Dissertations are hard. While writing a long piece of sport history, you uncover many stories about events of the sporting past, narratives of individual heroics on and off the playing fields, and many pieces of important contextualization. Yet, eventually you must decide what stays and goes. In my dissertation, I analyze the intersections between social politics and professional football from the late 1950s through the 1980s. It is during this time that pro ball became the most popular sport in the United States. It became, according to historian Richard Crepeau, the new “national pastime.”  I study professional football players who engaged political issues from across the partisan spectrum—those who endorsed the counterculture and New Left, those who supported New Right ideology, those who trumpeted feminisms, and those who marched for the civil rights of marginalized racial and ethnic peoples. While doing this research, I ran across two players whose stories are powerful, yet just didn’t “fit” into the larger arc of my work. These are their stories.

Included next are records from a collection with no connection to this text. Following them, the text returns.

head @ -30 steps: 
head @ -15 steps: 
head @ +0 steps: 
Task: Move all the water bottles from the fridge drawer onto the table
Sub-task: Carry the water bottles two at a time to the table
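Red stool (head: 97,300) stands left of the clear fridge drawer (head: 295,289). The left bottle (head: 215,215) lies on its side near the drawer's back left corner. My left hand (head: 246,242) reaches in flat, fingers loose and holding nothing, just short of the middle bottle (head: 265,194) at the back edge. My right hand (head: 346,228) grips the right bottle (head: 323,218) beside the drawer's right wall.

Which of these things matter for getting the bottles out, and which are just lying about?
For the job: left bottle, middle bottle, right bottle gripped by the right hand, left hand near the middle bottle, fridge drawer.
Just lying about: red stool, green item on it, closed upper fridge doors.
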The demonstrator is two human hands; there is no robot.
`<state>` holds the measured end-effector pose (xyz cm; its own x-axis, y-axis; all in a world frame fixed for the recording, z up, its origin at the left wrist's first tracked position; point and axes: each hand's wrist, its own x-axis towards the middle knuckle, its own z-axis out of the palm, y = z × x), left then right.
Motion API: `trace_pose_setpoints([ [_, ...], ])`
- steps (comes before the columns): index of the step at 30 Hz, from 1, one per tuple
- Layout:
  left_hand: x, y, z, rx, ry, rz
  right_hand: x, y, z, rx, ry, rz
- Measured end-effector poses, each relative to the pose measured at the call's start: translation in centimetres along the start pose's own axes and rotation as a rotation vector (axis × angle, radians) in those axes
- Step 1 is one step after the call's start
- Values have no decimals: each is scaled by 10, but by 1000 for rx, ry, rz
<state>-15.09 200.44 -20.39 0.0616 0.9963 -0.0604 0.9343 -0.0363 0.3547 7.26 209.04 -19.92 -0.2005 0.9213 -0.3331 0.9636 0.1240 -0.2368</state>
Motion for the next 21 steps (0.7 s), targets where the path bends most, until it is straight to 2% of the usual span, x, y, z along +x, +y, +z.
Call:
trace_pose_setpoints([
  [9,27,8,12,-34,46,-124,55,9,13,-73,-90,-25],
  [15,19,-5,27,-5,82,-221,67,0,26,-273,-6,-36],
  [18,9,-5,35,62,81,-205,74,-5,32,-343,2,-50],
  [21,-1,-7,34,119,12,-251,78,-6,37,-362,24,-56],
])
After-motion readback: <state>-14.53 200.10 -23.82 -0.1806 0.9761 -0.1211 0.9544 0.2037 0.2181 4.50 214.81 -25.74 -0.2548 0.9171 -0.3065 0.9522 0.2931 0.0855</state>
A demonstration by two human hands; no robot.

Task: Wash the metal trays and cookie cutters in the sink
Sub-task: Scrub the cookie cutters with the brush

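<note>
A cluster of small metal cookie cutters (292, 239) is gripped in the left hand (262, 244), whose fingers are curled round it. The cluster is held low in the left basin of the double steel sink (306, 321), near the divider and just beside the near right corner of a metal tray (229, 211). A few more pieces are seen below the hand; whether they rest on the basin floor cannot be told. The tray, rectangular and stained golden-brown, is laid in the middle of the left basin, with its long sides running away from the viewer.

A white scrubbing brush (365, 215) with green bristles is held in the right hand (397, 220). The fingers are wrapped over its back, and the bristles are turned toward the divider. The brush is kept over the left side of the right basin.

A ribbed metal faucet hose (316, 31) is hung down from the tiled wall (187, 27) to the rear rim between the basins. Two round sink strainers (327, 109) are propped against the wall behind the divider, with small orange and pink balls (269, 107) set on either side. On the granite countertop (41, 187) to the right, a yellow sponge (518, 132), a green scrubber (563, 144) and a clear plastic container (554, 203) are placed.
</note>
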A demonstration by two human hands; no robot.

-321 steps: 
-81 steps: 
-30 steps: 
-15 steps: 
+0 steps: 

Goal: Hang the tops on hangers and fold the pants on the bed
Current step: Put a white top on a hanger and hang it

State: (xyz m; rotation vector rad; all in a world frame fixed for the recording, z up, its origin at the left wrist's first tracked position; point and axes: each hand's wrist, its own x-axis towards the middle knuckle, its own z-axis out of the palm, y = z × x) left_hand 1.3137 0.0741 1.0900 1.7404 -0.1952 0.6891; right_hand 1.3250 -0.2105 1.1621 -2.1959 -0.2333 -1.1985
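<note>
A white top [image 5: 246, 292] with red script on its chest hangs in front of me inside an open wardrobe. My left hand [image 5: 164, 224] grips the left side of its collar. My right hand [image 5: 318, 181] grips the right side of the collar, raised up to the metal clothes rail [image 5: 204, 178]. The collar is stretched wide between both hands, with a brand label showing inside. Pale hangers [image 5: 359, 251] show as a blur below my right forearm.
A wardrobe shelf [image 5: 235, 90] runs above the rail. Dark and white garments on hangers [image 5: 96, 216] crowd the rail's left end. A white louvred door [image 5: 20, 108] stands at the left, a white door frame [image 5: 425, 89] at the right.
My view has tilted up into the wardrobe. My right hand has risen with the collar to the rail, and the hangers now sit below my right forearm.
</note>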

In the post-World War Two era, a small number of black athletes desegregated the major professional football leagues. Kenny Washington and Willie Strode in the NFL and Marion Motley and Bill Willis in the fledgling All-America Football Conference were followed by a handful of players who fought against racial oppression and joined the leagues from the late 1940s through the 1960s. Sport historian David K. Wiggins calls this the “romantic era” of desegregation; that is, the era we fondly remember for players who courageously took part in leagues and organizations that had, prior to the 1940s, been lily-white. Often, these stories include star players and their actions on the field.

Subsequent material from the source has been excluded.